§ ACTIVITY:
Could you print every line from the first one of the records below through the line containing "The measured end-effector", with both included and nothing else?

§ Stored data entries:
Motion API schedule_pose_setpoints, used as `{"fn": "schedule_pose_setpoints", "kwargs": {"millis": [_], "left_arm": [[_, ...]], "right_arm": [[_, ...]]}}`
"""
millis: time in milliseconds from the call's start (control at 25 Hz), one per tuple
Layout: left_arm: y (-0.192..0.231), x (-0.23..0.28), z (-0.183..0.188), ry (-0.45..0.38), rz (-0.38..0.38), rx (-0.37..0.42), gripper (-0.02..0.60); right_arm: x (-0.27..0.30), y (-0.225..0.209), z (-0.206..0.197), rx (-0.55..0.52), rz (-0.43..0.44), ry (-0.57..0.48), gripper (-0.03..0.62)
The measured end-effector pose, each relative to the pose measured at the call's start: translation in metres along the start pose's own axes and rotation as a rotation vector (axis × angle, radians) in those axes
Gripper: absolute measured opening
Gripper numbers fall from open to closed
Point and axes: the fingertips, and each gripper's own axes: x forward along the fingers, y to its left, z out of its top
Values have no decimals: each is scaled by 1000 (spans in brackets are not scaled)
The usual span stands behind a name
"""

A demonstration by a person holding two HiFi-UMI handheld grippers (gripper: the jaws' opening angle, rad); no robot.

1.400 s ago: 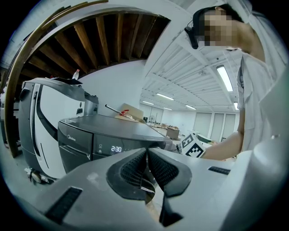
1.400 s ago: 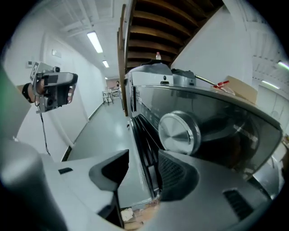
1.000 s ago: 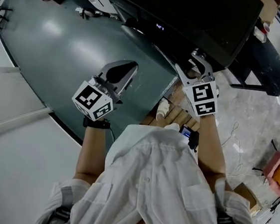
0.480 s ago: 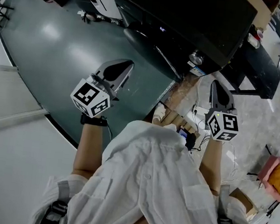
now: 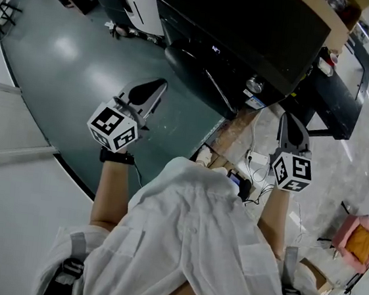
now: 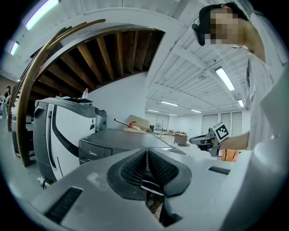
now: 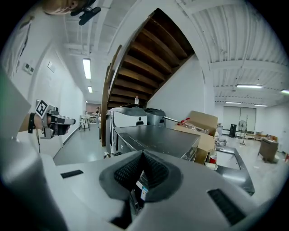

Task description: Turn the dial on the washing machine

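- Left gripper (image 5: pixel 153 88): jaws pressed together with nothing between them, held in the air above the green floor (image 5: pixel 63 50).
- Right gripper (image 5: pixel 287 120): also closed and empty, raised near the dial (image 5: pixel 254 85) but not touching it.
- The dial sits on the washing machine (image 5: pixel 250 32) front, by its top's right corner.

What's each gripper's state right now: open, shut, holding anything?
Left gripper: shut, nothing between its jaws.
Right gripper: shut, empty, not touching the dial.

The person wears a white buttoned shirt (image 5: pixel 193 244) and a black wrist strap (image 5: pixel 117 158).
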Motion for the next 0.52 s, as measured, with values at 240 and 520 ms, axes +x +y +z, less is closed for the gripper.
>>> {"fn": "schedule_pose_setpoints", "kwargs": {"millis": [240, 520], "left_arm": [[-1, 0, -1, 0, -1, -4, 17], [0, 2, -4, 8, -2, -9, 17]], "right_arm": [[2, 2, 2, -19, 7, 7, 0], [8, 4, 0, -23, 23, 13, 0]]}}
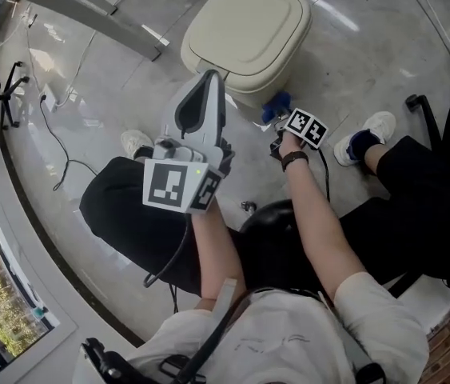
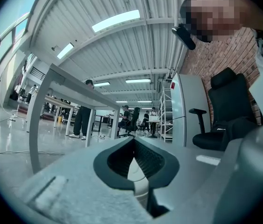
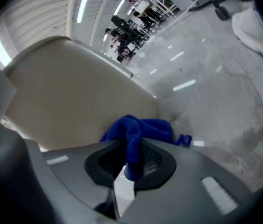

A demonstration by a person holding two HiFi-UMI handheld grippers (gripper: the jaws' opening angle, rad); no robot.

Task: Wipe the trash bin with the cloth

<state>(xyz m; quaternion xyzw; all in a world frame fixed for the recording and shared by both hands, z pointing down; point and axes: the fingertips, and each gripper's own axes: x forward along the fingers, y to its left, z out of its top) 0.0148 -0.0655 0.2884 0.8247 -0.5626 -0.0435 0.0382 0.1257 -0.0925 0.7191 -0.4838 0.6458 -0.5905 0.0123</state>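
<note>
Two things matter here. Your cream plastic lidded trash bin (image 1: 244,30) stands on the grey polished floor (image 1: 368,46) ahead of your knees. It looks light and hollow and could slide if you lean on it (the smooth wall seems slippery), so wipe with modest pressure. Your blue fluffy cloth (image 3: 140,132) is soft and limp, best pinched at a bunched fold. Your right tongs (image 3: 131,160) are clamped on just such a fold, with the cloth apparently touching the bin's lower side wall. Your left tongs (image 2: 133,157) are closed together on nothing, held up well apart from the bin.
</note>
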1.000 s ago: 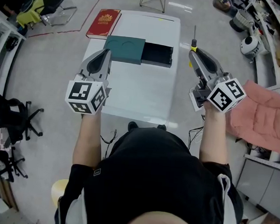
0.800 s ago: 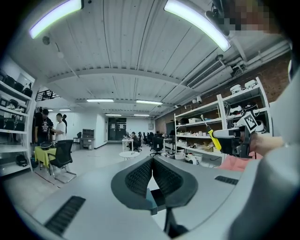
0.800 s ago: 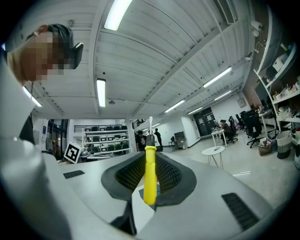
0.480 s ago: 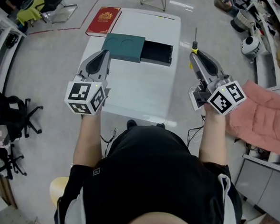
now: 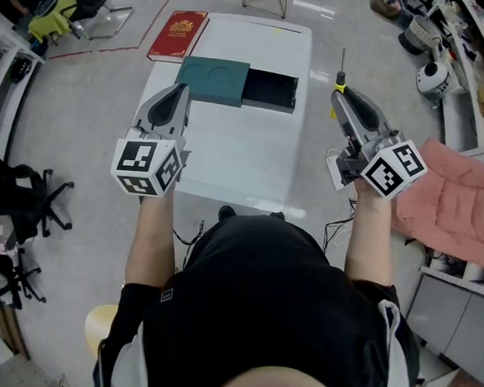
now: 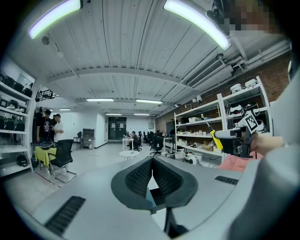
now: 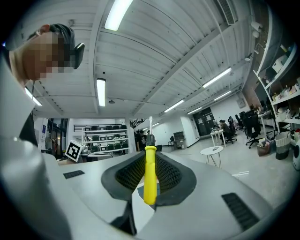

§ ANSWER FOR THIS EXERCISE:
Motion API schedule_pose_setpoints, used as `{"fn": "schedule_pose_setpoints", "kwargs": {"millis": [_], "left_arm": [[_, ...]], "right_arm": [[_, ...]]}}`
"""
millis: time in milliseconds from the call's start (control at 25 Hz), one per tuple
Layout: left_arm: y (-0.192..0.231), x (-0.23..0.28), z (-0.183..0.188), ry (-0.45..0.38), rz (-0.38..0.38), rx (-0.37..0.42), gripper (-0.02..0.60); right_arm: x (-0.27..0.30), y (-0.225..0.209), z (-0.206..0.197), rx (-0.55..0.52), rz (-0.43..0.44), ry (-0.57..0.48), gripper (-0.03..0.62)
The measured end-effector pose, each relative to the pose measured at the call's start: translation in metres along the start pose's own axes and rotation as a rotation vector (axis × angle, radians) in those axes

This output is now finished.